_DATA SHOWN_
•••••

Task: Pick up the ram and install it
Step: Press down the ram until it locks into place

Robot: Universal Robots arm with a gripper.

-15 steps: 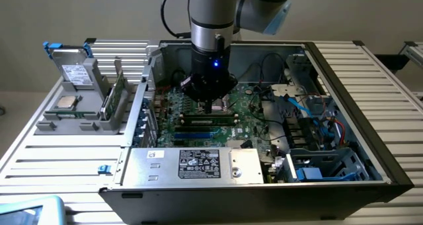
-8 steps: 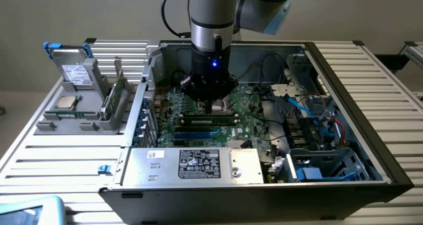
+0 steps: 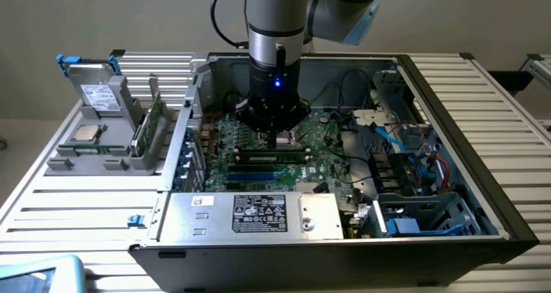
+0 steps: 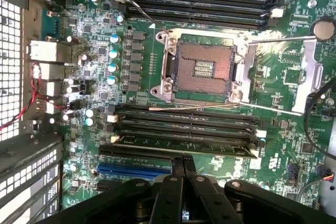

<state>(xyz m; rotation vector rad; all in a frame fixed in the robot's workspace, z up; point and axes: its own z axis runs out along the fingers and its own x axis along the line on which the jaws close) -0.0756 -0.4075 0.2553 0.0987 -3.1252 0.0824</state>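
Note:
The ram (image 3: 272, 155) stands edge-up in a memory slot on the motherboard inside the open computer case, just in front of the processor socket (image 4: 202, 69). In the wrist view it is a long thin green strip (image 4: 184, 145) across the slot nearest my fingers. My gripper (image 3: 275, 140) hangs directly over the middle of the stick, its tip just above or on the top edge; I cannot tell which. The two fingers (image 4: 176, 174) are pressed together, shut, with nothing between them.
Empty black memory slots (image 4: 184, 121) lie beside the ram, and more (image 4: 194, 3) beyond the socket. A grey holder (image 3: 103, 152) at the exterior view's left carries another green stick (image 3: 148, 122), a silver processor chip (image 3: 84, 133) and a drive with blue handles (image 3: 95, 90). Cables (image 3: 388, 138) and case walls surround the board.

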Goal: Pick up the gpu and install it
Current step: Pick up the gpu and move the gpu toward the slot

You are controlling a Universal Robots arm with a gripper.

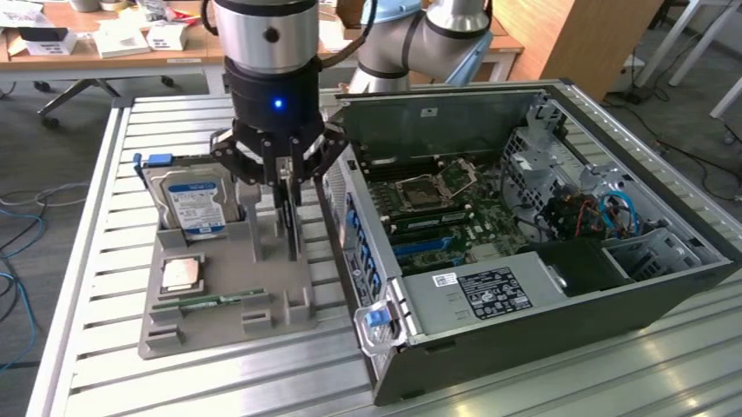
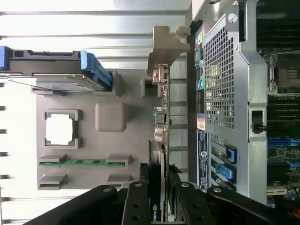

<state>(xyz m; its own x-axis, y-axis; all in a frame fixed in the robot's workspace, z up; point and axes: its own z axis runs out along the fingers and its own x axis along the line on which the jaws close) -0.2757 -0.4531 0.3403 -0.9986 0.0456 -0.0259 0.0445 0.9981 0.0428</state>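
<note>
The gpu is a thin black card standing on edge in the grey parts holder, right beside the open computer case. My gripper hangs straight down over it, its fingers shut on the card's upper edge from both sides. In the wrist view the gpu runs edge-on away from my gripper, with its silver bracket at the far end. The card's lower edge still sits within the holder.
On the holder are a silver hard drive with a blue label, a square processor and a green memory stick. The case lies open with its motherboard and blue slots exposed. Everything rests on a slatted aluminium table.
</note>
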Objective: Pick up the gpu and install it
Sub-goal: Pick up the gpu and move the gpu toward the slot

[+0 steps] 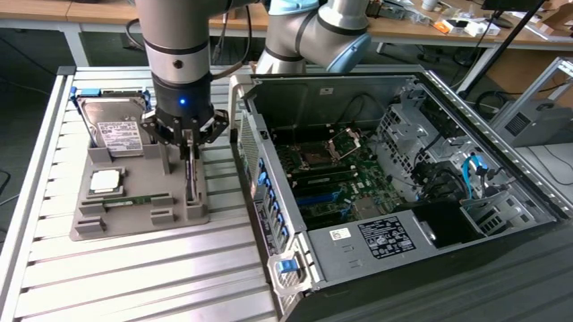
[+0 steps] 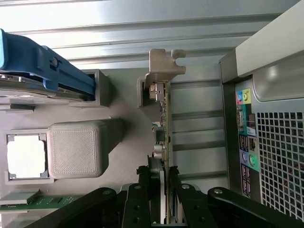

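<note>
Gripper (image 1: 187, 143) pinched onto top edge of the gpu (image 1: 190, 180), which stands on edge directly below it in the grey fixture (image 1: 134, 219). Likely light, stiff, fragile: hold bare board edge, not components.

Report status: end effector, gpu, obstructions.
Status: end effector shut on gpu. Card upright, seated in grey holder. Open computer case alongside, nothing between.

White label on hard drive (image 1: 119, 132), printed label on power supply (image 1: 391, 236), neither legible
</note>
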You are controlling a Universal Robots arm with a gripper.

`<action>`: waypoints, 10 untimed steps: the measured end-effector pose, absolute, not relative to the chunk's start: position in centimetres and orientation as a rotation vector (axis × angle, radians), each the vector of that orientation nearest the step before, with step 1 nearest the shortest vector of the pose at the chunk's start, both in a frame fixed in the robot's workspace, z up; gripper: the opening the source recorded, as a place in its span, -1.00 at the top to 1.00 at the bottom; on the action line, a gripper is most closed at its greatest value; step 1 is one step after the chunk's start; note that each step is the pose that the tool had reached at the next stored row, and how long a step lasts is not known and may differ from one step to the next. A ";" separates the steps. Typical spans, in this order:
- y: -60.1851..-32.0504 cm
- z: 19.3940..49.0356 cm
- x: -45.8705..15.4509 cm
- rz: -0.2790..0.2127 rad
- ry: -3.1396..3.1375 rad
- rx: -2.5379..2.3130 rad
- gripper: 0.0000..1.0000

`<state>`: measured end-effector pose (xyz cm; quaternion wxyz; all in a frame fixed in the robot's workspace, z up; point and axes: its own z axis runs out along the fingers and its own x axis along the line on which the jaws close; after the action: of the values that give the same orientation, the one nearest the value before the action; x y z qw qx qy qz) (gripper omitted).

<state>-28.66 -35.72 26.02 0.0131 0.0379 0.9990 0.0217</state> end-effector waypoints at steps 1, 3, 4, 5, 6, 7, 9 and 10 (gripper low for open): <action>-35.7 26.1 -28.7 0.067 3.113 0.118 0.47; -35.7 26.1 -28.7 0.068 3.112 0.118 0.47; -35.7 26.2 -28.7 0.068 3.113 0.118 0.47; -35.7 26.2 -28.7 0.067 3.113 0.118 0.47; -35.7 26.3 -28.7 0.067 3.113 0.118 0.47; -35.7 26.3 -28.7 0.068 3.112 0.118 0.47; -35.7 26.5 -28.7 0.068 3.113 0.118 0.47; -35.7 26.5 -28.7 0.068 3.112 0.118 0.47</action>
<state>-28.66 -35.72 26.51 0.0131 0.0379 0.9990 0.0217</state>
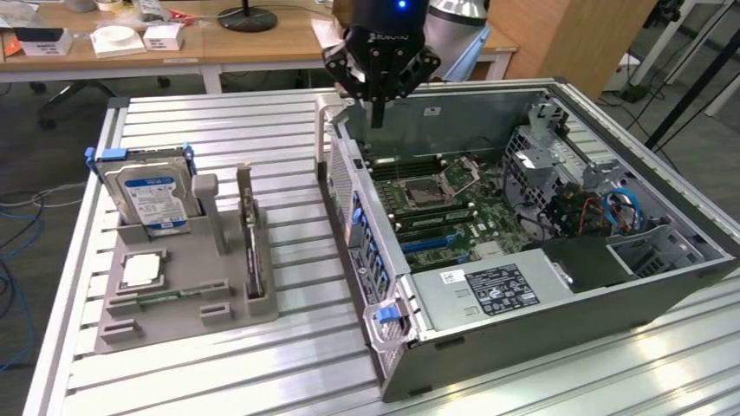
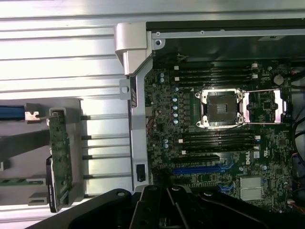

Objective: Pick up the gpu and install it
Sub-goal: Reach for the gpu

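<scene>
The gpu point(image 1: 249, 247) stands on edge in a slot of the grey holder point(image 1: 173, 303), at the exterior view's left of the open computer case point(image 1: 647, 286). In the wrist view the gpu point(image 2: 59, 157) shows as a thin green board with a black block on one face. My gripper point(image 1: 377, 120) hangs above the case's back wall, well away from the gpu, shut with nothing between its fingers. In the wrist view my gripper point(image 2: 164, 183) hovers over the motherboard near the long blue slot point(image 2: 198, 169).
A blue-labelled hard drive point(image 1: 151, 195) stands in the holder beside the gpu. Inside the case lie the motherboard with its open processor socket point(image 1: 422, 191), a power supply point(image 1: 497, 290) and drive cages. Desks and boxes stand behind the slatted metal table point(image 1: 231, 381).
</scene>
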Controlling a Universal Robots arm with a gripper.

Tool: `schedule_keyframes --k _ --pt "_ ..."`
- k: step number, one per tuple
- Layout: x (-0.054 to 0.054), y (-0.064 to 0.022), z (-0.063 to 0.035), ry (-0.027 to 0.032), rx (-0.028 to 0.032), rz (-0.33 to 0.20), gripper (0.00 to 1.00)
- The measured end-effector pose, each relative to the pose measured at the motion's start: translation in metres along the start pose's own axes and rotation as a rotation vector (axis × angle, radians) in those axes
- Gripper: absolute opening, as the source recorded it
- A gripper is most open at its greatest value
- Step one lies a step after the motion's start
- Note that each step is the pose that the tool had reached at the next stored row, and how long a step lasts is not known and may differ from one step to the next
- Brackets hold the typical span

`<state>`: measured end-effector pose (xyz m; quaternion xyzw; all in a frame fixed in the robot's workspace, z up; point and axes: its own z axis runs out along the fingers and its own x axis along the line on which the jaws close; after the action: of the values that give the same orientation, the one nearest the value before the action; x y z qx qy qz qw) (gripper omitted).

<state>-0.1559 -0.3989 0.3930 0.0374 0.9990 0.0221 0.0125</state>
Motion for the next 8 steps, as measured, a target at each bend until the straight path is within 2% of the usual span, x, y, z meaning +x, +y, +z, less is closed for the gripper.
schedule_keyframes --k 8 --pt "0.0073 -0.0005 -0.0001 0.0 -0.0001 0.0 0.11"
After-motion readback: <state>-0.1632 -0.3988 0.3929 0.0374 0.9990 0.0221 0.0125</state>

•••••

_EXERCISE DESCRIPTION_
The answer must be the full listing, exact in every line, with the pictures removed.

_TASK OUTPUT_
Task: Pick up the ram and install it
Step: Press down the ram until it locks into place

Robot: Universal Robots arm with a gripper.

-15 steps: 
-8 steps: 
+0 steps: 
+0 steps: 

<state>(xyz m; rotation vector rad; all in a frame fixed in the robot's workspace, z up; point and axes: its own z axis runs out along the fingers and its own x axis along the line on which the jaws close) -0.0756 -0.4075 0.2553 0.0987 -3.1252 0.0824</state>
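Note:
The ram (image 3: 272, 155) stands edge-up in a memory slot on the motherboard inside the open computer case, just in front of the processor socket (image 4: 202, 69). In the wrist view it is a long thin green strip (image 4: 184, 145) across the slot nearest my fingers. My gripper (image 3: 275, 140) hangs directly over the middle of the stick, its tip just above or on the top edge; I cannot tell which. The two fingers (image 4: 176, 174) are pressed together, shut, with nothing between them.
Empty black memory slots (image 4: 184, 121) lie beside the ram, and more (image 4: 194, 3) beyond the socket. A grey holder (image 3: 103, 152) at the exterior view's left carries another green stick (image 3: 148, 122), a silver processor chip (image 3: 84, 133) and a drive with blue handles (image 3: 95, 90). Cables (image 3: 388, 138) and case walls surround the board.
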
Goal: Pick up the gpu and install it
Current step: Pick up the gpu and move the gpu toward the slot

You are controlling a Universal Robots arm with a gripper.


<state>(xyz m; its own x-axis, y-axis; all in a frame fixed in the robot's workspace, z up; point and axes: its own z axis runs out along the fingers and its own x axis along the line on which the jaws close) -0.2757 -0.4531 0.3403 -0.9986 0.0456 -0.0259 0.0445 0.9981 0.0428</state>
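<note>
The gpu is a thin black card standing on edge in the grey parts holder, right beside the open computer case. My gripper hangs straight down over it, its fingers shut on the card's upper edge from both sides. In the wrist view the gpu runs edge-on away from my gripper, with its silver bracket at the far end. The card's lower edge still sits within the holder.
On the holder are a silver hard drive with a blue label, a square processor and a green memory stick. The case lies open with its motherboard and blue slots exposed. Everything rests on a slatted aluminium table.
</note>
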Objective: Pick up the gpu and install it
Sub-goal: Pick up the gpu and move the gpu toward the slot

[+0 steps] 
[+0 steps] 

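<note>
Gripper (image 1: 187, 143) pinched onto top edge of the gpu (image 1: 190, 180), which stands on edge directly below it in the grey fixture (image 1: 134, 219). Likely light, stiff, fragile: hold bare board edge, not components.

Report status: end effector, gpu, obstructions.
Status: end effector shut on gpu. Card upright, seated in grey holder. Open computer case alongside, nothing between.

White label on hard drive (image 1: 119, 132), printed label on power supply (image 1: 391, 236), neither legible
</note>
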You are controlling a Universal Robots arm with a gripper.

`<action>`: waypoints, 10 untimed steps: the measured end-effector pose, absolute, not relative to the chunk's start: position in centimetres and orientation as a rotation vector (axis × angle, radians), each the vector of that orientation nearest the step before, with step 1 nearest the shortest vector of the pose at the chunk's start, both in a frame fixed in the robot's workspace, z up; gripper: the opening the source recorded, as a place in its span, -1.00 at the top to 1.00 at the bottom; on the action line, a gripper is most closed at its greatest value; step 1 is one step after the chunk's start; note that each step is the pose that the tool had reached at the next stored row, and how long a step lasts is not known and may differ from one step to the next. A ";" separates the steps. Typical spans, in this order:
- y: -60.1851..-32.0504 cm
- z: 19.3940..49.0356 cm
- x: -45.8705..15.4509 cm
- rz: -0.2790..0.2127 rad
- ry: -3.1396..3.1375 rad
- rx: -2.5379..2.3130 rad
- gripper: 0.0000..1.0000

`<state>`: measured end-effector pose (xyz cm; quaternion wxyz; all in a frame fixed in the robot's workspace, z up; point and axes: its own z axis runs out along the fingers and its own x axis along the line on which the jaws close; after the action: of the values that give the same orientation, the one nearest the value before the action; x y z qw qx qy qz) (gripper omitted).

<state>-28.66 -35.72 26.02 0.0131 0.0379 0.9990 0.0217</state> end-effector waypoints at steps 1, 3, 4, 5, 6, 7, 9 and 10 (gripper low for open): <action>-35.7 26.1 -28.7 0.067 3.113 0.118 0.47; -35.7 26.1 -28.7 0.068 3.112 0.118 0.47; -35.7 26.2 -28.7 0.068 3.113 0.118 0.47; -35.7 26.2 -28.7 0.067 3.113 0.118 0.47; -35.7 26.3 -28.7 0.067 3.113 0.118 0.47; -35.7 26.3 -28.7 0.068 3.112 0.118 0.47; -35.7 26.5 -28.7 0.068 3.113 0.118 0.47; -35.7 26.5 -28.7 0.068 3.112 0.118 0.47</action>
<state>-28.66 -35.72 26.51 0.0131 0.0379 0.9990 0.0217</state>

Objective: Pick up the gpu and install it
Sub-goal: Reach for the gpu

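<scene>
The gpu point(image 1: 249, 247) stands on edge in a slot of the grey holder point(image 1: 173, 303), at the exterior view's left of the open computer case point(image 1: 647, 286). In the wrist view the gpu point(image 2: 59, 157) shows as a thin green board with a black block on one face. My gripper point(image 1: 377, 120) hangs above the case's back wall, well away from the gpu, shut with nothing between its fingers. In the wrist view my gripper point(image 2: 164, 183) hovers over the motherboard near the long blue slot point(image 2: 198, 169).
A blue-labelled hard drive point(image 1: 151, 195) stands in the holder beside the gpu. Inside the case lie the motherboard with its open processor socket point(image 1: 422, 191), a power supply point(image 1: 497, 290) and drive cages. Desks and boxes stand behind the slatted metal table point(image 1: 231, 381).
</scene>
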Controlling a Universal Robots arm with a gripper.

Tool: `schedule_keyframes --k _ --pt "_ ..."`
- k: step number, one per tuple
- Layout: x (-0.054 to 0.054), y (-0.064 to 0.022), z (-0.063 to 0.035), ry (-0.027 to 0.032), rx (-0.028 to 0.032), rz (-0.33 to 0.20), gripper (0.00 to 1.00)
- The measured end-effector pose, each relative to the pose measured at the motion's start: translation in metres along the start pose's own axes and rotation as a rotation vector (axis × angle, radians) in those axes
- Gripper: absolute opening, as the source recorded it
- A gripper is most open at its greatest value
- Step one lies a step after the motion's start
- Note that each step is the pose that the tool had reached at the next stored row, and how long a step lasts is not known and may differ from one step to the next
- Brackets hold the typical span

`<state>`: measured end-effector pose (xyz m; quaternion xyzw; all in a frame fixed in the robot's workspace, z up; point and axes: its own z axis runs out along the fingers and its own x axis along the line on which the jaws close; after the action: of the values that give the same orientation, the one nearest the value before the action; x y z qx qy qz qw) (gripper omitted).

<state>-0.1559 -0.3989 0.3930 0.0374 0.9990 0.0221 0.0125</state>
Motion for the next 8 steps, as measured, a target at each bend until the straight path is within 2% of the usual span, x, y, z meaning +x, +y, +z, less is closed for the gripper.
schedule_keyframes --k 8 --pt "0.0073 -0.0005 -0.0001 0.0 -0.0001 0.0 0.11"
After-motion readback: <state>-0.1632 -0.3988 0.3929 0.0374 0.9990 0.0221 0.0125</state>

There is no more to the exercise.